**Exercise goal:** Below are the entries. Transcribe exactly the lines from the one with "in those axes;" through the one with "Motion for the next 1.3", ends included, and leave out all others.

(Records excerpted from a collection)
Segment Open

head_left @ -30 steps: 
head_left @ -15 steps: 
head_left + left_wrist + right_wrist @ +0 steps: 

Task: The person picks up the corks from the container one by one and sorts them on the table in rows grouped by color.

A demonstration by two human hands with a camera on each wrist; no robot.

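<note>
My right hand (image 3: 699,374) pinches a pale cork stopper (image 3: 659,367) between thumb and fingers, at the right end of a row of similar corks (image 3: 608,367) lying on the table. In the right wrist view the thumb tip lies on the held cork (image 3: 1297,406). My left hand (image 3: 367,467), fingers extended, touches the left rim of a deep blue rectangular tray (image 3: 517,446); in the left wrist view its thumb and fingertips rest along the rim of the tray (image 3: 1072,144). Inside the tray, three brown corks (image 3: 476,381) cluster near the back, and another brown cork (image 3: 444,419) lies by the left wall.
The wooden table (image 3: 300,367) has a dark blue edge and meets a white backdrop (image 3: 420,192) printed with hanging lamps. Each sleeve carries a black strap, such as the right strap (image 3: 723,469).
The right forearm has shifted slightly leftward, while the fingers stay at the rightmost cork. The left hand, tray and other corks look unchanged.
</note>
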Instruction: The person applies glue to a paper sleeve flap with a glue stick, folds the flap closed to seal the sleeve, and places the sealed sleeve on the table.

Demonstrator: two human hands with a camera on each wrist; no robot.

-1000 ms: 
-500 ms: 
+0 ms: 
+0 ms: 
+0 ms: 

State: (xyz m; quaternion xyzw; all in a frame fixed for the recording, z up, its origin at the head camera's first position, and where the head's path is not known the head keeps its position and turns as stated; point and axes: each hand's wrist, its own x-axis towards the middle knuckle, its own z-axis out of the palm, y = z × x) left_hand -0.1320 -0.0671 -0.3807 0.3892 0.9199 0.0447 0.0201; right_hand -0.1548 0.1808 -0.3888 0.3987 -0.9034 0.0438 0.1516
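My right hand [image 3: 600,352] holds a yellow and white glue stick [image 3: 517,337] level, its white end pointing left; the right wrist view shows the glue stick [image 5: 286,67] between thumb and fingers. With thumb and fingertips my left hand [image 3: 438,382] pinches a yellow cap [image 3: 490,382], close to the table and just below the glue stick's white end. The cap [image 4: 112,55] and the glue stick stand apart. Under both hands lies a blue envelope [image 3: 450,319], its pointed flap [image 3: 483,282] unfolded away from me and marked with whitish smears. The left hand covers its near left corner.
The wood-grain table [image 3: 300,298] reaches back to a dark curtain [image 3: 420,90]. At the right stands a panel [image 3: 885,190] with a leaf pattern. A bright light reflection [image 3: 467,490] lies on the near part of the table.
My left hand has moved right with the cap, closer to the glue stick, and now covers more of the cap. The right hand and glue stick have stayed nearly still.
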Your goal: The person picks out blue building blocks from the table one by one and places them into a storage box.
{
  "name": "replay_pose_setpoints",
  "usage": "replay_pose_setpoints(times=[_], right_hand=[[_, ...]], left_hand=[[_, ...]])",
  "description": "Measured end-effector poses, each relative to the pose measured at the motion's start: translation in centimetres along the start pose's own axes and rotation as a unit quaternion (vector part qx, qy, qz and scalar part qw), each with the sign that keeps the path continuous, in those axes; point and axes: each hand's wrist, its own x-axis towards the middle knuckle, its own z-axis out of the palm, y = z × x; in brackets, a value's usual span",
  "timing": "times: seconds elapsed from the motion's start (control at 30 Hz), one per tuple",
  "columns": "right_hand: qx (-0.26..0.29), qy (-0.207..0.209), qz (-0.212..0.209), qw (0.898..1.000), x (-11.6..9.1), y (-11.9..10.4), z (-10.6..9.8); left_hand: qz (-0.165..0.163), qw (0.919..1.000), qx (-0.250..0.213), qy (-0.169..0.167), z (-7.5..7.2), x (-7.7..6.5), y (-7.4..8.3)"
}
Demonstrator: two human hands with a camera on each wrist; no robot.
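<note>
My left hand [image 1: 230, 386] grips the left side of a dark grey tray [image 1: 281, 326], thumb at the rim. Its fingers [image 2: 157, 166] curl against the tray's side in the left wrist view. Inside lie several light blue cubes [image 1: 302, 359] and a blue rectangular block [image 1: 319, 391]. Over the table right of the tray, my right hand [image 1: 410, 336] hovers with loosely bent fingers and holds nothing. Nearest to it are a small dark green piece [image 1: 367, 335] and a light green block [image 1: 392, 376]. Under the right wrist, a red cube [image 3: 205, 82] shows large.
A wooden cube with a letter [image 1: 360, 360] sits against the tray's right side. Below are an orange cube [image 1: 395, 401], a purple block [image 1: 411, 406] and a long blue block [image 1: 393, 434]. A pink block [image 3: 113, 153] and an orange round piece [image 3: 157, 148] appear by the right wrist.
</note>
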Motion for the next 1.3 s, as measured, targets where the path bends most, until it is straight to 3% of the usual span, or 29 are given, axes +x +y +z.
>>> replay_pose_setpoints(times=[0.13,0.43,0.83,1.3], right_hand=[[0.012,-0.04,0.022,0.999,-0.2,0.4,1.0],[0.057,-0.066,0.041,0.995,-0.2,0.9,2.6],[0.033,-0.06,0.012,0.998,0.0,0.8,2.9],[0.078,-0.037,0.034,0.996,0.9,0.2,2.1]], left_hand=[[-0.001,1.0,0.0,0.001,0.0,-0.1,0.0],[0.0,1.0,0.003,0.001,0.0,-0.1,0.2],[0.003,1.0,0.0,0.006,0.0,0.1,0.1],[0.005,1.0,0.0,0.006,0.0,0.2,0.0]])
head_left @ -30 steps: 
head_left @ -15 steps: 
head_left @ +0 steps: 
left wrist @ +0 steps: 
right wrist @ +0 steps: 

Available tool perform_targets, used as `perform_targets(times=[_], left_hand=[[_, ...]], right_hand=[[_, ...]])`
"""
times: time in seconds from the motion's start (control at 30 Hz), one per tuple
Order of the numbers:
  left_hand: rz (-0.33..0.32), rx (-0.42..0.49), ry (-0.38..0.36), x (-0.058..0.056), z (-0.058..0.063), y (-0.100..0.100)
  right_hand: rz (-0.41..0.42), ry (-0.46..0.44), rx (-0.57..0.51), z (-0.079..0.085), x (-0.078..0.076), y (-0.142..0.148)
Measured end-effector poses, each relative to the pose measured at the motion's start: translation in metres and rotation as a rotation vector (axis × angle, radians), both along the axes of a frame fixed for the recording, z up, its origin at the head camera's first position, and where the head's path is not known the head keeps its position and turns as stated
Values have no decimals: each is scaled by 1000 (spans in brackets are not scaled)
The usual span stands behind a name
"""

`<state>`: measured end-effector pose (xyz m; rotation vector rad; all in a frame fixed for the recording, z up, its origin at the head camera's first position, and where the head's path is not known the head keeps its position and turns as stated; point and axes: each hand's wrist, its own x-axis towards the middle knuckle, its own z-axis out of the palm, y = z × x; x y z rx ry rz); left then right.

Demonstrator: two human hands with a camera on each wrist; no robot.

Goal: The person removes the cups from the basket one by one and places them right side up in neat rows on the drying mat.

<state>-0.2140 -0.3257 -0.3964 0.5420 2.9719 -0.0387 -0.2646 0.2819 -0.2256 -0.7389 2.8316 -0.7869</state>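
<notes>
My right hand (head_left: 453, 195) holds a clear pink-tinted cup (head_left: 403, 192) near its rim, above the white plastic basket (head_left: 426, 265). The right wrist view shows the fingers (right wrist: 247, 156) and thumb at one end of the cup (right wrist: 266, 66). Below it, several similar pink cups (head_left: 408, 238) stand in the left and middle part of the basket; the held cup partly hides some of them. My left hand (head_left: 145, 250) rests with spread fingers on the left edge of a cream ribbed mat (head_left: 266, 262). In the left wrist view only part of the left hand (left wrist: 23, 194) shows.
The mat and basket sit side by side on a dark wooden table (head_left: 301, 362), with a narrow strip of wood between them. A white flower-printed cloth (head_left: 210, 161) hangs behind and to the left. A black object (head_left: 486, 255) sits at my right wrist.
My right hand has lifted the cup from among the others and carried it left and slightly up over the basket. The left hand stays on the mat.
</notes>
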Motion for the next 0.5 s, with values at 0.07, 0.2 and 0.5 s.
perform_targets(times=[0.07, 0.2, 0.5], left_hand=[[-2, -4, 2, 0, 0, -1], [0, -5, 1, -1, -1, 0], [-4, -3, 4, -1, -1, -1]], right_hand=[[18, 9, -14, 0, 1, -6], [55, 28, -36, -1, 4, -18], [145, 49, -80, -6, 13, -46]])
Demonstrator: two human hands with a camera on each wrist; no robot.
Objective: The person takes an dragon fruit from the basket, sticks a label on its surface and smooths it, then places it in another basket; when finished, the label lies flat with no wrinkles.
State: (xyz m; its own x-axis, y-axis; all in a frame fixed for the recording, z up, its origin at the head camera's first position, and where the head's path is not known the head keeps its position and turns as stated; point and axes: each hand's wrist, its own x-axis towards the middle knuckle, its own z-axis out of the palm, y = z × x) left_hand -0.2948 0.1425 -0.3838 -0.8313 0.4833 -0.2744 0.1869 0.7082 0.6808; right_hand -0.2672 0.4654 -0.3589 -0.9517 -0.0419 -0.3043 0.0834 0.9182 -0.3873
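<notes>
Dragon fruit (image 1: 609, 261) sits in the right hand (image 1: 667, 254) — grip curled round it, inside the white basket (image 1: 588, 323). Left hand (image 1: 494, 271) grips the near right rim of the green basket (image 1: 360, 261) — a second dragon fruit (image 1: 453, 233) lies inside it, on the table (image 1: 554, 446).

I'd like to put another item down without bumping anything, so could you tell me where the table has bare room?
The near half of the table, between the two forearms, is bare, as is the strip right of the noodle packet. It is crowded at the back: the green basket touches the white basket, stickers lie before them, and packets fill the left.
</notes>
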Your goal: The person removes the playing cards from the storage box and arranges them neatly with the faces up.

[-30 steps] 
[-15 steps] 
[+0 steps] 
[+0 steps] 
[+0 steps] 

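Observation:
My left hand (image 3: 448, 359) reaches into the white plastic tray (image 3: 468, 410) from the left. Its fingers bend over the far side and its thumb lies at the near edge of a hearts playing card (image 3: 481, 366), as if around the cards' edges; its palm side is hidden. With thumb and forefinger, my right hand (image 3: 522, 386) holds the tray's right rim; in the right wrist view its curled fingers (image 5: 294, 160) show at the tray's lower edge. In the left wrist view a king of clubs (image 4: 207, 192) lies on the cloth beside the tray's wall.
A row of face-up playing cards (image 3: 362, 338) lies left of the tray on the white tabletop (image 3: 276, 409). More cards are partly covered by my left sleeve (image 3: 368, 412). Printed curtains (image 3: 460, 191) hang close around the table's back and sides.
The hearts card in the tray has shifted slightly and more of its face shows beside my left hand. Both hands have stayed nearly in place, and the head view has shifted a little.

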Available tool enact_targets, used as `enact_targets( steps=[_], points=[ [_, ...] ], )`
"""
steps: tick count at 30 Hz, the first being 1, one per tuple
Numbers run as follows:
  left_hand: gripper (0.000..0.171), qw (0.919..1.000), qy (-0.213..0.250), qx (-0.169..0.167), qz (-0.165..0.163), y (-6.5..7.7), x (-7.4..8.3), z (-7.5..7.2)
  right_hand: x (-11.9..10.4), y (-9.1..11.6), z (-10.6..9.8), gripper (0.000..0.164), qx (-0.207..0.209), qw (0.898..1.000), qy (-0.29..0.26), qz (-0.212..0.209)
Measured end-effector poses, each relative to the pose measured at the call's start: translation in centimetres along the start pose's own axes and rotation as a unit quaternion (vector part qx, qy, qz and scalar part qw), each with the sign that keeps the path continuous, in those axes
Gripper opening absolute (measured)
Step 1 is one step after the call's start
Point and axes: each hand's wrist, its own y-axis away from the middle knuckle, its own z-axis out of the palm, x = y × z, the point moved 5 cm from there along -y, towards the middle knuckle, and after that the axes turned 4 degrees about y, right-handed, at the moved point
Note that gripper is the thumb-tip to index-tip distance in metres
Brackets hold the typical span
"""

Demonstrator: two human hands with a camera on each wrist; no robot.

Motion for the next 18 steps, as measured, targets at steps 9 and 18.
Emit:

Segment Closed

**Written response:**
  "description": "Measured end-effector poses, each relative to the pose measured at the motion's start: translation in centimetres along the start pose's own axes and rotation as a unit quaternion (vector part qx, qy, qz and scalar part qw), each with the sign that keeps the path continuous, in those axes; point and axes: each hand's wrist, its own x-axis towards the middle knuckle, its own z-axis out of the palm, y = z × x; in brackets, a value's usual span",
  "timing": "times: seconds elapsed from the motion's start (control at 30 Hz), one per tuple",
  "columns": "right_hand: qx (-0.26..0.29), qy (-0.207..0.209), qz (-0.212..0.209), qw (0.898..1.000), x (-11.6..9.1), y (-11.9..10.4), z (-10.6..9.8); left_hand: qz (-0.165..0.163), qw (0.919..1.000), qx (-0.250..0.213), qy (-0.169..0.167), z (-7.5..7.2), x (-7.7..6.5), y (-7.4..8.3)"
}
Demonstrator: two human hands with a camera on each wrist; no robot.
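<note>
My left hand [image 1: 230, 386] grips the left side of a dark grey tray [image 1: 281, 326], thumb at the rim. Its fingers [image 2: 157, 166] curl against the tray's side in the left wrist view. Inside lie several light blue cubes [image 1: 302, 359] and a blue rectangular block [image 1: 319, 391]. Over the table right of the tray, my right hand [image 1: 410, 336] hovers with loosely bent fingers and holds nothing. Nearest to it are a small dark green piece [image 1: 367, 335] and a light green block [image 1: 392, 376]. Under the right wrist, a red cube [image 3: 205, 82] shows large.
A wooden cube with a letter [image 1: 360, 360] sits against the tray's right side. Below are an orange cube [image 1: 395, 401], a purple block [image 1: 411, 406] and a long blue block [image 1: 393, 434]. A pink block [image 3: 113, 153] and an orange round piece [image 3: 157, 148] appear by the right wrist.
</note>
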Motion for the next 1.3 s, as measured, targets where the path bends most, until it is straight to 3% of the usual span, or 29 are given, axes +x +y +z.

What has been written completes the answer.